Summary: A tale of two practices
It was the best of HIPAA; it was the worst of HIPAA (apologies to Charles Dickens). Two practices, A and B, get the same recommendations and findings. The implications of what they chose to do may seem familiar to you.
Practice A used the information on its status as a lever to change its approach to risk management and compliance management. Its IT director could defend direct investments in hardening the practice’s information management processes and positioning the practice against fines and future remediation costs.
Practice B decided to stay with the status quo, because, “What are the odds of being caught and paying the price?”
The board of directors continued unaware that the first incident would directly impact their wallets. The managing partners chose to delay or decline in hardening their IT assets and this replicated a pre-existing pattern of neglect. “Don’t invest, just react when it breaks. We’ll just find someone to fix it.”
The net-net is that a HIPAA compliance audit is unlikely; however, a HIPAA breach is very likely. Your primary goal when the breach occurs must be to prove, because of your preparation, that this incident was an anomaly. Willful neglect is a real offense.
Proactive processes
Decisions that you must balance boil down to this: A well-run, proactively managed IT department will provide the majority of the compliance preparation required by law without a lot of special investment on top of your IT costs.
Get your IT house in order with proper management processes and then backfill with compliance management processes that are specific to the regulation to which you must comply. OM
Management System Assessments
There are five key activities in successful systems management, and all systems leave clues. The presence or absence of a systematic management framework for both HIPAA security and Enterprise IT is discoverable. If the discovery finds any of the five are missing, that activity will be provided. Assessing the capability and performance of a management system is an ongoing management requirement.
These are the five key activities:
- Gap Analysis - Where is the practice today?

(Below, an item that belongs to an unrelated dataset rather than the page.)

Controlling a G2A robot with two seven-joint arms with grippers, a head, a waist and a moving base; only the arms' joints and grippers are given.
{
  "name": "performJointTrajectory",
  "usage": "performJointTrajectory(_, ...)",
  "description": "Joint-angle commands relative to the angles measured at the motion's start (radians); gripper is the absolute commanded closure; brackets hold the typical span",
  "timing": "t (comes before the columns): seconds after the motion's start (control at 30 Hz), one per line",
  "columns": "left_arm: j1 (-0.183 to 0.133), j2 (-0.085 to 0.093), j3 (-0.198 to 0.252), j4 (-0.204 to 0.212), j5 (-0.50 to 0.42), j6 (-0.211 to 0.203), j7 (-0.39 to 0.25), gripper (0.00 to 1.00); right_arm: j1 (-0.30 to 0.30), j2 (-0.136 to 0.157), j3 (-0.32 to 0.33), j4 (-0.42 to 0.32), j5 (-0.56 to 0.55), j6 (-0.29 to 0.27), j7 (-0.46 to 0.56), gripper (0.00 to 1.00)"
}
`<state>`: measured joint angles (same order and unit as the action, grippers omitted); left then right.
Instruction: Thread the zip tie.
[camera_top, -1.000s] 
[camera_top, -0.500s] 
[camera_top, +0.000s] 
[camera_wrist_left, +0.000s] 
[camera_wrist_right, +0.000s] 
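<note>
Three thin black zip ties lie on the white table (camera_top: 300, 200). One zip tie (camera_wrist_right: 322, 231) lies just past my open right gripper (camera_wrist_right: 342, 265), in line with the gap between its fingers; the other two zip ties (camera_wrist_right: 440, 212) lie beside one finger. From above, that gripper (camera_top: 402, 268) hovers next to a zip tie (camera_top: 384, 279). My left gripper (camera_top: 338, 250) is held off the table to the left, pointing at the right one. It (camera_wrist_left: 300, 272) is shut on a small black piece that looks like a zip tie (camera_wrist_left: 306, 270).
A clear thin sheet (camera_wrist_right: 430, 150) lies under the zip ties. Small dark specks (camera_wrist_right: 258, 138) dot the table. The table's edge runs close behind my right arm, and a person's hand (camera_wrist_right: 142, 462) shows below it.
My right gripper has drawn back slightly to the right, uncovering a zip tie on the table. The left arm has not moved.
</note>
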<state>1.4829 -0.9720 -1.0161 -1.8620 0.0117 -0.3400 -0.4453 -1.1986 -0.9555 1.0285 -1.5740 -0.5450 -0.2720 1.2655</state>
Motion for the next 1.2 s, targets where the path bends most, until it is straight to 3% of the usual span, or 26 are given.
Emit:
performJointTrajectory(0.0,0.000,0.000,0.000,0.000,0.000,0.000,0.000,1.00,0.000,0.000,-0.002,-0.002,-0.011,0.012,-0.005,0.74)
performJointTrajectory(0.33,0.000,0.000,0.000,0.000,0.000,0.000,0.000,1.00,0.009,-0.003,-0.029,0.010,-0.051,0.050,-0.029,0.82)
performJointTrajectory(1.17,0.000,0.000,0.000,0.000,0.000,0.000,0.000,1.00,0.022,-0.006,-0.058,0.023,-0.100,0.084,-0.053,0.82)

Perform a Program Evaluation of how you manage today. Deliverable: Compliance and IT Systems Management Benchmarks review and assessment. Performance against industry best practices or audit protocols is compared with internal benchmarking.
- Corrective Action Plan – Where does the practice want to be? Benchmark findings reveal deficiencies to be addressed via a corrective action plan. Deliverable: Recommended Remediation Project Portfolio.
- Performance KPIs (Key Performance Indicators) – What must happen (Performance Goals)? Is it happening (Performance Metrics)? Deliverable: Leading and Lagging indicators for successful systems management.
- Documentation of management processes — how we do it here. Deliverable: Secure evidence of Process Control Plans, Enterprise IT Architecture, IT Strategic and Operational Plans.
Day-to-Day Process Execution Tools – Specific activities performed according to Operations Plan and Industry Best Practices. Deliverable: includes discovery and evaluation of recurring processes, remediation program management and individual remediation project management as well as ad hoc incident response and resolution.
Both the HIPAA Security Rule and the Enterprise IT systems will be assessed using the methodology described above.
If all reactive and proactive compliance and IT issues are resolved, then the remediation is deemed successful. Examples of reactive responses: trouble tickets and regulatory inquiries. Proactive responses would be periodic, comprehensive assessments against best practices, analyses, evaluation reviews and remediation projects.
HIPAA Security: Waiting for an inquiry letter or notice of audit from ONC regarding HIPAA Security is not proactive management. Nor is an IT service provider coming when called. Satisfactory resolution of reported issues contain service levels and key performance indicators that must be evaluated.